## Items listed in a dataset

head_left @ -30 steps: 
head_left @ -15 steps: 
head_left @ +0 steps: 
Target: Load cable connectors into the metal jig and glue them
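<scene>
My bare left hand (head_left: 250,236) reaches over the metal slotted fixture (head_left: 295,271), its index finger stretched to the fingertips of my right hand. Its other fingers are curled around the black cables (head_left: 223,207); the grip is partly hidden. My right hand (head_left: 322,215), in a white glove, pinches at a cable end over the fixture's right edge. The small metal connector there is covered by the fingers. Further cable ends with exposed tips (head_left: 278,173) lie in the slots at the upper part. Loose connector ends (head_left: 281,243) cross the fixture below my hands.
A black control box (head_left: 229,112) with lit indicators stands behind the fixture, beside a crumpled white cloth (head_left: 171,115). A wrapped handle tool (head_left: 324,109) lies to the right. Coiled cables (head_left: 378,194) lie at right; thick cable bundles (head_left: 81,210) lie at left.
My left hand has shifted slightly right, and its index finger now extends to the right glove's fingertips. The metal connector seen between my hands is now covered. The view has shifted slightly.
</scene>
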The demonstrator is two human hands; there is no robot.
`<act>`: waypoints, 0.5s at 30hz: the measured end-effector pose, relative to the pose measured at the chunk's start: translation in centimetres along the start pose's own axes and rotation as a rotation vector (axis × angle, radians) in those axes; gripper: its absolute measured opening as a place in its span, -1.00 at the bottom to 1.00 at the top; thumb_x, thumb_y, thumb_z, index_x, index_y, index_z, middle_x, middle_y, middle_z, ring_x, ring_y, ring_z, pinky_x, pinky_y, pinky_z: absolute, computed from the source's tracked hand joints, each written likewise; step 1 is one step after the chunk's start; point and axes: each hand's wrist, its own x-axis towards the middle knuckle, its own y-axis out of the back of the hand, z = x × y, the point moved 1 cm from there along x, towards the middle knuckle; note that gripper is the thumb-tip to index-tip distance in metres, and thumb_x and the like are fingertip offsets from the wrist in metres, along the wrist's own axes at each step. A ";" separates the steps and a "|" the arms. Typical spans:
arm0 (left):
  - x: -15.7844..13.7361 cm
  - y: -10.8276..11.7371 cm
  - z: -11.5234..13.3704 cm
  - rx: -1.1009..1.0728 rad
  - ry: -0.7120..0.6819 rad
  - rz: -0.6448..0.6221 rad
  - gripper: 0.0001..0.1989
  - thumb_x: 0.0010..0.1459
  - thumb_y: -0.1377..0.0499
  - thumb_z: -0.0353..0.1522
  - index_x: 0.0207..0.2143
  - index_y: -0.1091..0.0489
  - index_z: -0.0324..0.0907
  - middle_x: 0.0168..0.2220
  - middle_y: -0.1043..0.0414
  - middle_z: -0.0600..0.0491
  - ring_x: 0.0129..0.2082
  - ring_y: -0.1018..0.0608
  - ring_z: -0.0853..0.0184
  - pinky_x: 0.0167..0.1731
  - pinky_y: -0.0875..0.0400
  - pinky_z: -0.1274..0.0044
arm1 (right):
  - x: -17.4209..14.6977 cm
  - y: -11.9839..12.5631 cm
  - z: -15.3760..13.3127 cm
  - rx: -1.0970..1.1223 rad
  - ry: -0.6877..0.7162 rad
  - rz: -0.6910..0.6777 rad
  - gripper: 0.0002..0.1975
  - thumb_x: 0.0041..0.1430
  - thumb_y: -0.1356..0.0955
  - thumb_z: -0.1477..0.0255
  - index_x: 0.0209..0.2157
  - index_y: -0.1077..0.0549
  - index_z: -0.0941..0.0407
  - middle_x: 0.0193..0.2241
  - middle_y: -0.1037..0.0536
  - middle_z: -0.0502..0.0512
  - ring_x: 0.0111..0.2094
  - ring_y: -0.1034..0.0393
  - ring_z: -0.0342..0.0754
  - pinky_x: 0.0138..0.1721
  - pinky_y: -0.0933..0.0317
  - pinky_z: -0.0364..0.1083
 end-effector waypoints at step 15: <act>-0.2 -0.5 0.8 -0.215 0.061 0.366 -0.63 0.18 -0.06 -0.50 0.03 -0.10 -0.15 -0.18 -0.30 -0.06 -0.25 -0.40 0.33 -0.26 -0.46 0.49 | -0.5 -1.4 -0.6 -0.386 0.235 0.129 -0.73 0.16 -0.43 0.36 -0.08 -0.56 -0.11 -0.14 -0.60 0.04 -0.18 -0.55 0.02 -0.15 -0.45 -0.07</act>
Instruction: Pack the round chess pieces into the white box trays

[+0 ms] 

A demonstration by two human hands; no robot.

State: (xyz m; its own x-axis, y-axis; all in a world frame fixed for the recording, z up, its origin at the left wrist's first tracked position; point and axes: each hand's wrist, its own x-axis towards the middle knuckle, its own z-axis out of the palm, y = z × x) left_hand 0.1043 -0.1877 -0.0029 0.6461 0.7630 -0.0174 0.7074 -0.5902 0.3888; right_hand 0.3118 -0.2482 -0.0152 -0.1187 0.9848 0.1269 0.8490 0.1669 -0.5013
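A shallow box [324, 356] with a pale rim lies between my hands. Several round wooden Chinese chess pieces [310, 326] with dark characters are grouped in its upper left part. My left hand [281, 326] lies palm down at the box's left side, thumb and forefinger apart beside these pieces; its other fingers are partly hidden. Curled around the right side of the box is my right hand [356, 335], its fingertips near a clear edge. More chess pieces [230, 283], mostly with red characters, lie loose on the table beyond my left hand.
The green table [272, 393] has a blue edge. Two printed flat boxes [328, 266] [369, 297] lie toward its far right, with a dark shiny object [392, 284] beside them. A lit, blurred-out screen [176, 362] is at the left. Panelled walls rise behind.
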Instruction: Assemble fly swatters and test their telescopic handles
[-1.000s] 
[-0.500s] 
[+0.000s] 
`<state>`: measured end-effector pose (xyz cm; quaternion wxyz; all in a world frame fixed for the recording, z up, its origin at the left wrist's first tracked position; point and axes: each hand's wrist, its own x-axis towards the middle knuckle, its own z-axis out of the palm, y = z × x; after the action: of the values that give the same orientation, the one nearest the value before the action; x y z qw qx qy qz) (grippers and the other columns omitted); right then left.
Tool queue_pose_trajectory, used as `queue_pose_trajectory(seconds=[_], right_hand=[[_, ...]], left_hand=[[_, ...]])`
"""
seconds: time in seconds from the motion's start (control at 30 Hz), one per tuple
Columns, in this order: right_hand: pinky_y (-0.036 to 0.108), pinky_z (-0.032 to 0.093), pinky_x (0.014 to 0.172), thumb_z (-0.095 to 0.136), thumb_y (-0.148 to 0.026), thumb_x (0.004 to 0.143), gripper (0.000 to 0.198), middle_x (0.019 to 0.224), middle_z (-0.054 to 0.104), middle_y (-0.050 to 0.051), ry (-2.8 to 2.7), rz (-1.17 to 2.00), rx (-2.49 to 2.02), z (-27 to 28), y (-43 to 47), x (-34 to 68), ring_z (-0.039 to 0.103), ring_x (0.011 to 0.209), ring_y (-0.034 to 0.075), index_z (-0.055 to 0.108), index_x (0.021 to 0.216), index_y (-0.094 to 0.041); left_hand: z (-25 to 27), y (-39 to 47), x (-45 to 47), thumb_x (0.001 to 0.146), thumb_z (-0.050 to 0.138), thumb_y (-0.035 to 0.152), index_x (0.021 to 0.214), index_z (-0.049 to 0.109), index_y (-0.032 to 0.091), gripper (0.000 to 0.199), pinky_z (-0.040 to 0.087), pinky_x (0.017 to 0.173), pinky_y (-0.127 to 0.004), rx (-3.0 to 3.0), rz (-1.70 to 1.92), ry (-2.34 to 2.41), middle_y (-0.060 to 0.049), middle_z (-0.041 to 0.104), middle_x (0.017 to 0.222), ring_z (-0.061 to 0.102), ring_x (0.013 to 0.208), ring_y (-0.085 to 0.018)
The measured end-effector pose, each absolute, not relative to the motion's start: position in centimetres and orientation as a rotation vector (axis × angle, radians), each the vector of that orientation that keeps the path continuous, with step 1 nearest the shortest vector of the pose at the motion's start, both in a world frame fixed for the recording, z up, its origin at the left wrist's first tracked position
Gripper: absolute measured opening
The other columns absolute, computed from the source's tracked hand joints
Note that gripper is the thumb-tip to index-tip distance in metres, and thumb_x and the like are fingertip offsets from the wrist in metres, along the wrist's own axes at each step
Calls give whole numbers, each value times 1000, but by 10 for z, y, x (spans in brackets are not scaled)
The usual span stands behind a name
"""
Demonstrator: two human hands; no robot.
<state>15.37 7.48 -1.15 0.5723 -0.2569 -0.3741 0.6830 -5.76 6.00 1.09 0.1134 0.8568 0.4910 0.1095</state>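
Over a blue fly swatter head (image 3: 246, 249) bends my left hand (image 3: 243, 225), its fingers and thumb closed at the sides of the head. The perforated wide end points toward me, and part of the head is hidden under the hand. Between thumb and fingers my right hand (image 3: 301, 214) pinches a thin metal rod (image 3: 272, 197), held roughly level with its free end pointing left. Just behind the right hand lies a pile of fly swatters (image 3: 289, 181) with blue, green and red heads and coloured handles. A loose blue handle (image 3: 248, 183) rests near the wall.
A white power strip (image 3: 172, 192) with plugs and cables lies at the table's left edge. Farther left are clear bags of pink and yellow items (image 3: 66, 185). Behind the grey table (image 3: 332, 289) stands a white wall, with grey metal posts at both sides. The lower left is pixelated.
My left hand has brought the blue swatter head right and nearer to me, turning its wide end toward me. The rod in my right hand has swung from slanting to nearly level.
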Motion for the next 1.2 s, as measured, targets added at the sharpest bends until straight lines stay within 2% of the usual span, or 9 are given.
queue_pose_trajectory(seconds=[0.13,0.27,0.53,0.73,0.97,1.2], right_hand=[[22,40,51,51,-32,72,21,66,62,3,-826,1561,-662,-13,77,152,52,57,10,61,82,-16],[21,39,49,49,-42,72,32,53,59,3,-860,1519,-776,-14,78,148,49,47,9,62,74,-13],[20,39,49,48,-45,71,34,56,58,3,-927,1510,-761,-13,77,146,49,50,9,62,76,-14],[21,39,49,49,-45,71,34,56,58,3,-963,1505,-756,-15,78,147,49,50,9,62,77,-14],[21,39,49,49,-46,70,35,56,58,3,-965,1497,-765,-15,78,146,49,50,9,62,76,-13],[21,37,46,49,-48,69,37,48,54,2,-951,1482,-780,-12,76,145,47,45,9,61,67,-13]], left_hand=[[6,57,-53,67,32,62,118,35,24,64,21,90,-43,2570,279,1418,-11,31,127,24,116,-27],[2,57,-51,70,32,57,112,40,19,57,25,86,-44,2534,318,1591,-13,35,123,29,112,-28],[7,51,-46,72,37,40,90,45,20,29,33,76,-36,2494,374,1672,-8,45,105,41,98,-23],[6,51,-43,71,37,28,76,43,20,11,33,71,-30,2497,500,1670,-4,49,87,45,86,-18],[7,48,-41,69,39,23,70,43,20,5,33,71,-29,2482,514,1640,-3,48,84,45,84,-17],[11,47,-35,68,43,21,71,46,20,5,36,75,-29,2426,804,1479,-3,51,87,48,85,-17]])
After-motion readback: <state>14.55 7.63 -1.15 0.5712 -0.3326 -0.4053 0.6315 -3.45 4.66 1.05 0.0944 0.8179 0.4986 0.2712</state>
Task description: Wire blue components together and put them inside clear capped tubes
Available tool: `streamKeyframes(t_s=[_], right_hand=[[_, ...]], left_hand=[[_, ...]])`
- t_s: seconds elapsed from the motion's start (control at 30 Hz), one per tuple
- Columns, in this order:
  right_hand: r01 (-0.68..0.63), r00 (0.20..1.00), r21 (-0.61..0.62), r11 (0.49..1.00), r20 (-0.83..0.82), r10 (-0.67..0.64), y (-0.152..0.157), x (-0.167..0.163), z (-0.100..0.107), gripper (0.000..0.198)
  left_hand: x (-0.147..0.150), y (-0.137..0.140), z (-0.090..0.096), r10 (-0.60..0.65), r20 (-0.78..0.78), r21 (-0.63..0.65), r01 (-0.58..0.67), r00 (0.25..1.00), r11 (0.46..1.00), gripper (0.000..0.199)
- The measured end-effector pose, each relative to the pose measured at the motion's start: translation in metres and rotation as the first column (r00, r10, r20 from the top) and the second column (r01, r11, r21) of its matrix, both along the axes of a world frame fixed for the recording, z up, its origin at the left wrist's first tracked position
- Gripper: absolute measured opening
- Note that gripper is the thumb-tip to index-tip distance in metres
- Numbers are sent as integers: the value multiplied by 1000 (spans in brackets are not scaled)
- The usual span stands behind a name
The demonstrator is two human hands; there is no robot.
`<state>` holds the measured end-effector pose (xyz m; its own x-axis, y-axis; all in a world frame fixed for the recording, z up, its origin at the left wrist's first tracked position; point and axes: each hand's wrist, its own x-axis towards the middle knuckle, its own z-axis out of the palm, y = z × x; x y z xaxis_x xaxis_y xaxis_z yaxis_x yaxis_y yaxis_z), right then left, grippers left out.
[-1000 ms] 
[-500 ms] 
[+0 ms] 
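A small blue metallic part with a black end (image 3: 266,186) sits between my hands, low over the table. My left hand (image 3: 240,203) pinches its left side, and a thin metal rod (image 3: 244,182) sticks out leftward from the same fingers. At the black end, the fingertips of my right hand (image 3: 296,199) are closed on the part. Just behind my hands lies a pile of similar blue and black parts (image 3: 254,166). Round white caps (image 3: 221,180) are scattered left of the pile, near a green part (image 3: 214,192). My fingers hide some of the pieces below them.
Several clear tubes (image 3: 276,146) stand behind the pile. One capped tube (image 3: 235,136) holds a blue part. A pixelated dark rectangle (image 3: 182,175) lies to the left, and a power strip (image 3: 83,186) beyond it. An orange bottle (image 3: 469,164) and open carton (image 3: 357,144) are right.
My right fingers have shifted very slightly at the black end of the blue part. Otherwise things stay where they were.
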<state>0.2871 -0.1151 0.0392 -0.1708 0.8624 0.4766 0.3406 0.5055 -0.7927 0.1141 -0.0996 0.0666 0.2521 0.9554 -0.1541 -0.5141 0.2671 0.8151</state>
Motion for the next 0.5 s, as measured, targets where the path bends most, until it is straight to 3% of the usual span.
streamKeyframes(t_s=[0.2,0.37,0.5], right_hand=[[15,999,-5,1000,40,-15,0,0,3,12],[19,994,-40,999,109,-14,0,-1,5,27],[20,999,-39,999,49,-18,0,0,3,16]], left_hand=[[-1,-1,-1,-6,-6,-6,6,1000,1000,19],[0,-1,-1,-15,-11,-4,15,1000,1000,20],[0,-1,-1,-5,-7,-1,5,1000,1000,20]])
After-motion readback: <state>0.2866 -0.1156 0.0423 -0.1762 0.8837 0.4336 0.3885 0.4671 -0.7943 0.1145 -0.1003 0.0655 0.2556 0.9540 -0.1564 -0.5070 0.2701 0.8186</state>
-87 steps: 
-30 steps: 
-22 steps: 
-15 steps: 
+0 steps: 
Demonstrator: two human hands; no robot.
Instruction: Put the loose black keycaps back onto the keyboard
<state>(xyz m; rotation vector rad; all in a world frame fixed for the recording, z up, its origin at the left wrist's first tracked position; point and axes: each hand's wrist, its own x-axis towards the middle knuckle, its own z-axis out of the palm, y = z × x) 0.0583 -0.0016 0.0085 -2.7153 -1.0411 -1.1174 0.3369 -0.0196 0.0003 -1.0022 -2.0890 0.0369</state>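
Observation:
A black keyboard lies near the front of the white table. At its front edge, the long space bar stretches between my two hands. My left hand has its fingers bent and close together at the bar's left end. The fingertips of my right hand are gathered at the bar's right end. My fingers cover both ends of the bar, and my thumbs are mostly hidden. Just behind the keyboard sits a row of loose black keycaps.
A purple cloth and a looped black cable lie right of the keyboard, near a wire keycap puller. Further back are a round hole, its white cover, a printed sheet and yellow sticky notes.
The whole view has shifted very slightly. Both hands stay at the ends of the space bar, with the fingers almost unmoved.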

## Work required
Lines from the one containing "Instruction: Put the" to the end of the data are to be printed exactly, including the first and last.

## Finished task
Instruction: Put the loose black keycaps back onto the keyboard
<state>(xyz m; rotation vector rad; all in a world frame fixed for the recording, z up, its origin at the left wrist's first tracked position; point and axes: each hand's wrist, its own x-axis towards the middle knuckle, its own z-axis out of the palm, y = z × x) 0.0583 -0.0016 0.0085 -2.7153 -1.0411 -1.1174 0.3369 -0.0196 0.0003 -1.0022 -2.0890 0.0369</state>
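Observation:
A black keyboard lies near the front of the white table. At its front edge, the long space bar stretches between my two hands. My left hand has its fingers bent and close together at the bar's left end. The fingertips of my right hand are gathered at the bar's right end. My fingers cover both ends of the bar, and my thumbs are mostly hidden. Just behind the keyboard sits a row of loose black keycaps.
A purple cloth and a looped black cable lie right of the keyboard, near a wire keycap puller. Further back are a round hole, its white cover, a printed sheet and yellow sticky notes.
The whole view has shifted very slightly. Both hands stay at the ends of the space bar, with the fingers almost unmoved.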

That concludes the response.